Processo: AG 152933 RJ 2007.02.01.001623-7
Relator(a): Desembargadora Federal VERA LUCIA LIMA
Julgamento: 14/11/2007
Órgão Julgador: QUINTA TURMA ESPECIALIZADA
Publicação: DJU - Data::28/11/2007 - Página::125

Ementa

PROCESSO CIVIL. AGRAVO DE INSTRUMENTO. FORNECIMENTO GRATUITO DE MEDICAMENTOS. DIREITO À SAÚDE. ART. 196 DA CF/88. LEGITIMIDADE PASSIVA DA UNIÃO FEDERAL. AGRAVO DESPROVIDO. - Trata-se de agravo de instrumento, com requerimento de atribuição de efeito suspensivo, objetivando alvejar decisão, proferida pelo ilustre Juízo da 18ª Vara Federal do Rio de Janeiro, que, em síntese, deferiu a liminar vindicada para que as autoridades apontadas como impetradas providenciem o fornecimento de todos os medicamentos que se fizerem necessários ao prolongamento da vida do impetrante, bem como quaisquer outras medidas indispensáveis para o tratamento da AIDS/SIDA e da Hepatite “C”, de acordo com as prescrições advindas dos médicos que assistem ao impetrante. - Inicialmente, ao que parece, a Agravante não carece de legitimidade para figurar no pólo passivo da demanda.
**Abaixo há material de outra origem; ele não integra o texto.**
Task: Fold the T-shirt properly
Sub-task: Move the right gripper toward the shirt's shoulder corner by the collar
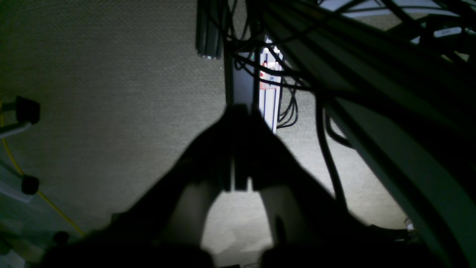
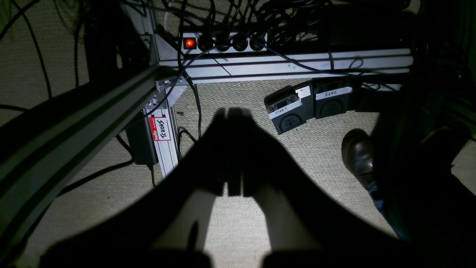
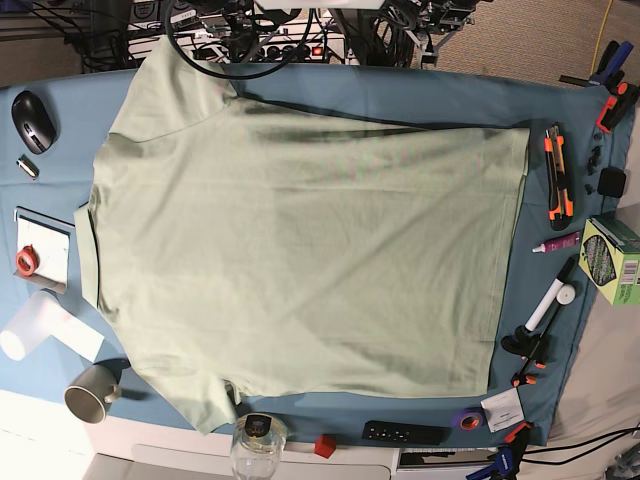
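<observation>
Sage-green T-shirt [image 3: 300, 260] lies flat across the table cloth [image 3: 440, 95]; both grippers clenched, empty, beneath the table.

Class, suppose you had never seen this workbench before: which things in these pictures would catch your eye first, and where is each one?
The T-shirt dominates: pale sage green, spread flat over most of the teal-blue table cloth, collar toward the base view's left. Small clutter rings it: a computer mouse at the upper left, a mug at the lower left, orange-handled tools along the right. Both wrist views look down at the floor, each end effector, left and right, a dark shut silhouette.
</observation>
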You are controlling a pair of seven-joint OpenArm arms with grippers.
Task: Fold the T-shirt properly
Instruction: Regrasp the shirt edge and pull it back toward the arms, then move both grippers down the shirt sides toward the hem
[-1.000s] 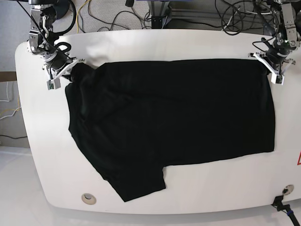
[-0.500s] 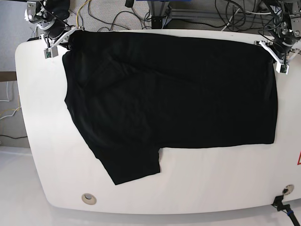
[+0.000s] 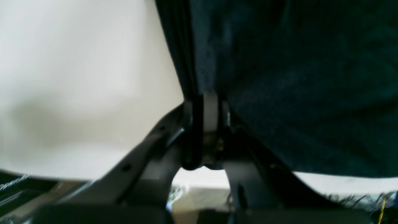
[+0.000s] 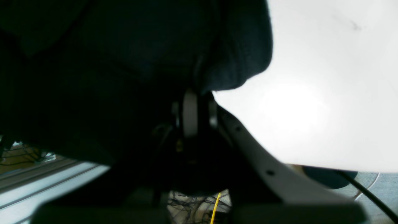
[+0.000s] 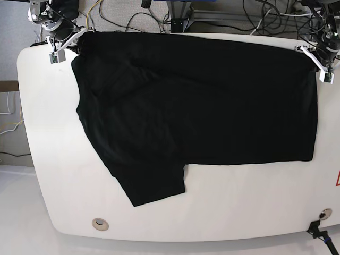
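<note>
Black T-shirt spread flat, far corners pinched in left hand, right hand

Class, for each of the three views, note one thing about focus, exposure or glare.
Base: sharp and evenly lit, though the T-shirt reads as flat black. Left wrist: soft focus on the left gripper, with the table pale and blurred. Right wrist: cloth underexposed and the table washed out by glare.
</note>
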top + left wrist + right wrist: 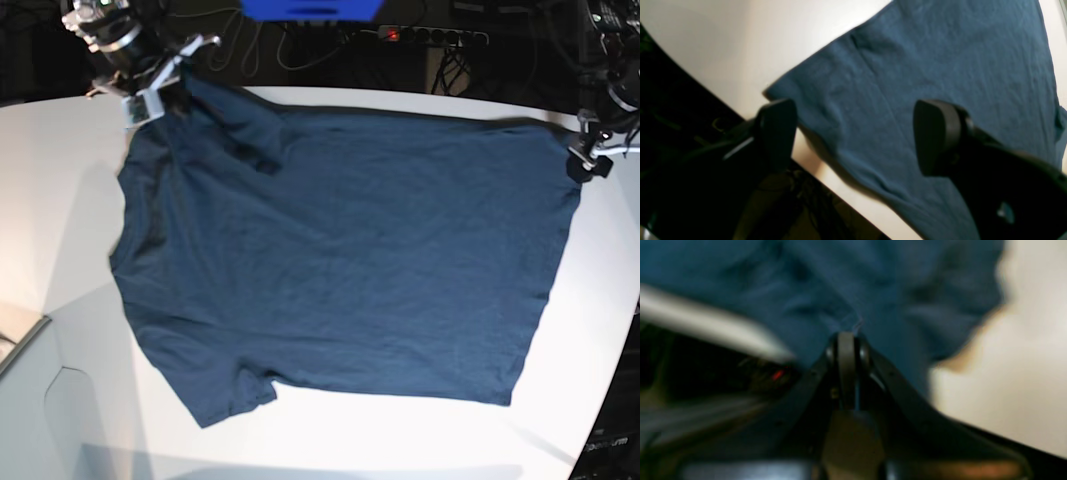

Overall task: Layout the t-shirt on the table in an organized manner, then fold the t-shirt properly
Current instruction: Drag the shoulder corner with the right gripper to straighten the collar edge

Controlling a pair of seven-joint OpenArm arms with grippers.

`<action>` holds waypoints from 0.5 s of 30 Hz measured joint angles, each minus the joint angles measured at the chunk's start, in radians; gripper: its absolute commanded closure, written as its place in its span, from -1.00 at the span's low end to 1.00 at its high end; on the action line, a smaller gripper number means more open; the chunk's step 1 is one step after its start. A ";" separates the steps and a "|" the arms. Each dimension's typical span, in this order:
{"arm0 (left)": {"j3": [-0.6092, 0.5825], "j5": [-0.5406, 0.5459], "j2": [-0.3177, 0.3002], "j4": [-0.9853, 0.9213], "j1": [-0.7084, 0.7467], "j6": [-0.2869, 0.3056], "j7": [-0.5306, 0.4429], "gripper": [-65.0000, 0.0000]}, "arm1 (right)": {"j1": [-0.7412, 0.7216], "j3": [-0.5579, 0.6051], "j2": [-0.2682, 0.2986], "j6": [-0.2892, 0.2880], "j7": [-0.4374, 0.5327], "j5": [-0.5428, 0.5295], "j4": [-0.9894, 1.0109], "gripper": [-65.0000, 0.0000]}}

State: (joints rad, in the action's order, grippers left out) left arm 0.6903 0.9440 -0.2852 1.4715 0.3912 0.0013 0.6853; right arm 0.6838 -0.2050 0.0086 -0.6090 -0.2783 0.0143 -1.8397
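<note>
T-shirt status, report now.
Right pincer shut on t-shirt near the sleeve. Left pincer open over the hem corner. Shirt spread on table. Nothing obstructing.

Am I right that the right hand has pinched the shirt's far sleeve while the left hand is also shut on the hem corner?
Not quite. The right hand is shut on the t-shirt, but the left hand is open: the left wrist view shows its fingers spread wide over the hem corner, holding nothing.

White table (pixel 60 200) with curved edge; the dark blue t-shirt (pixel 350 260) lies spread across it
</note>
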 measured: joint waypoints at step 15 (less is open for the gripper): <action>0.067 0.000 -0.008 0.000 -0.054 0.000 0.010 -0.62 | 0.123 0.177 0.148 -0.071 0.005 0.002 0.063 1.00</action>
State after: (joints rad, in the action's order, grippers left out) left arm 0.7574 0.9443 -0.2932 1.4719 0.3374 0.0010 0.6956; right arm 0.8070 -0.0284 0.1570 -0.6800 -0.2729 0.0166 -1.7763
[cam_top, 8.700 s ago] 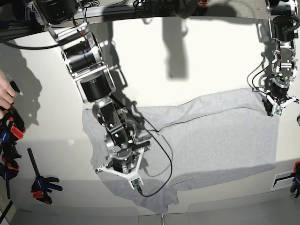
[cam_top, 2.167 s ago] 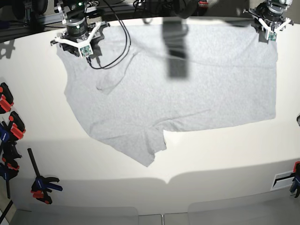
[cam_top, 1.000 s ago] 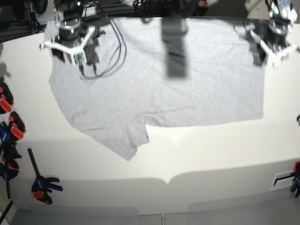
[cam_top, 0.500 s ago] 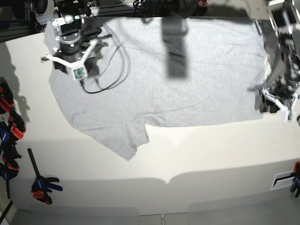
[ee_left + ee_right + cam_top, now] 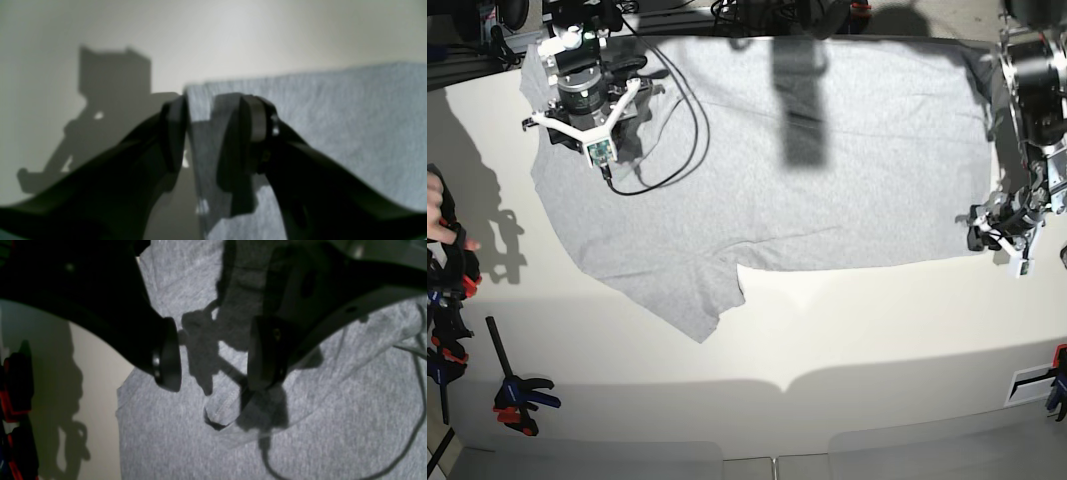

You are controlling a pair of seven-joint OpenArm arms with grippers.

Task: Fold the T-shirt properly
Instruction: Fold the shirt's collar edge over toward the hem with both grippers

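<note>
Worktop: cream, shadowed along its near edge.
Clamps: red-and-black, at the worktop's left edge.
Cable: black, looping near the far-left corner.

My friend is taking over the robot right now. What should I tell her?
Left gripper: open, straddling the T-shirt's near corner edge, at the base view's right.
Right gripper: open, hovering over wrinkled cloth near the far corner at the base view's left.
T-shirt: spread flat on the table, plain side up, one sleeve toward the camera.
Done: shirt laid out.
Left: every fold; nothing is gripped yet.
</note>
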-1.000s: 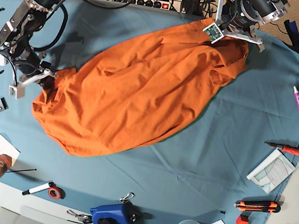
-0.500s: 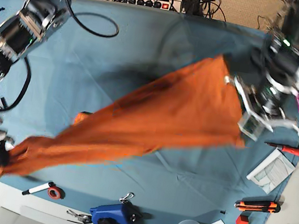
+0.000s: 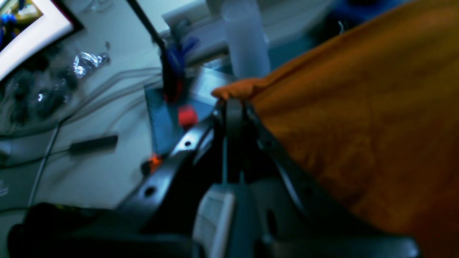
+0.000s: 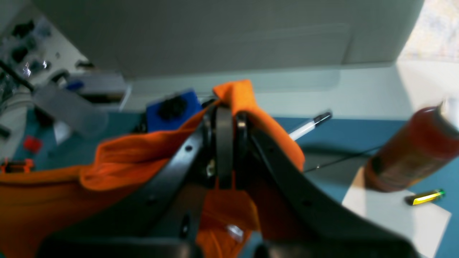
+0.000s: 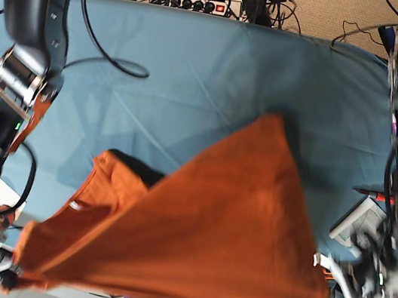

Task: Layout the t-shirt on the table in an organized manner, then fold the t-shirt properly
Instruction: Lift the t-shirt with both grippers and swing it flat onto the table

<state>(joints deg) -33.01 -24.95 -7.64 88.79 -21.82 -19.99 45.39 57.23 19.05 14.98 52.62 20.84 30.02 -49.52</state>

É que o art. 23, II, da Carta Política atribui a todos os entes federativos, indistintamente, a competência para “cuidar da saúde e da assistência pública...”. - Mais à frente, especificamente no Título VIII, dedicado à ordem social, a Constituição declara o seguinte: “Art. 196. A saúde é direito de todos e dever do Estado, garantido mediante políticas sociais e econômicas que visem à redução do risco de doença e de outros agravos e ao acesso universal e igualitário às ações e serviços para sua promoção, proteção e recuperação”. - Acrescente-se que a tese sustentada pela Agravante parece estar em confronto com o entendimento firmado pelo SUPREMO TRIBUNAL FEDERAL, segundo o qual “o Sistema Único de Saúde torna a responsabilidade linear alcançando a União, os Estados, o Distrito Federal e os Municípios” (cf. RE n.º 195.192/RS. 2ª Turma. Rel. Min. MARÇO AURÉLIO. DJ de 22/02/2000). - Por fim, é de ressaltar que os termos genéricos do pedido e da decisão justificam-se na medida em que a indicação do tratamento adequado depende de conhecimentos técnicos, conhecimentos estes que, via de regra, a parte e o magistrado não possuem. Desta forma, parece, ao menos nesta análise preliminar, perfeitamente razoável que o medicamento seja indicado pelos médicos que assistem ao agravado. - Agravo desprovido.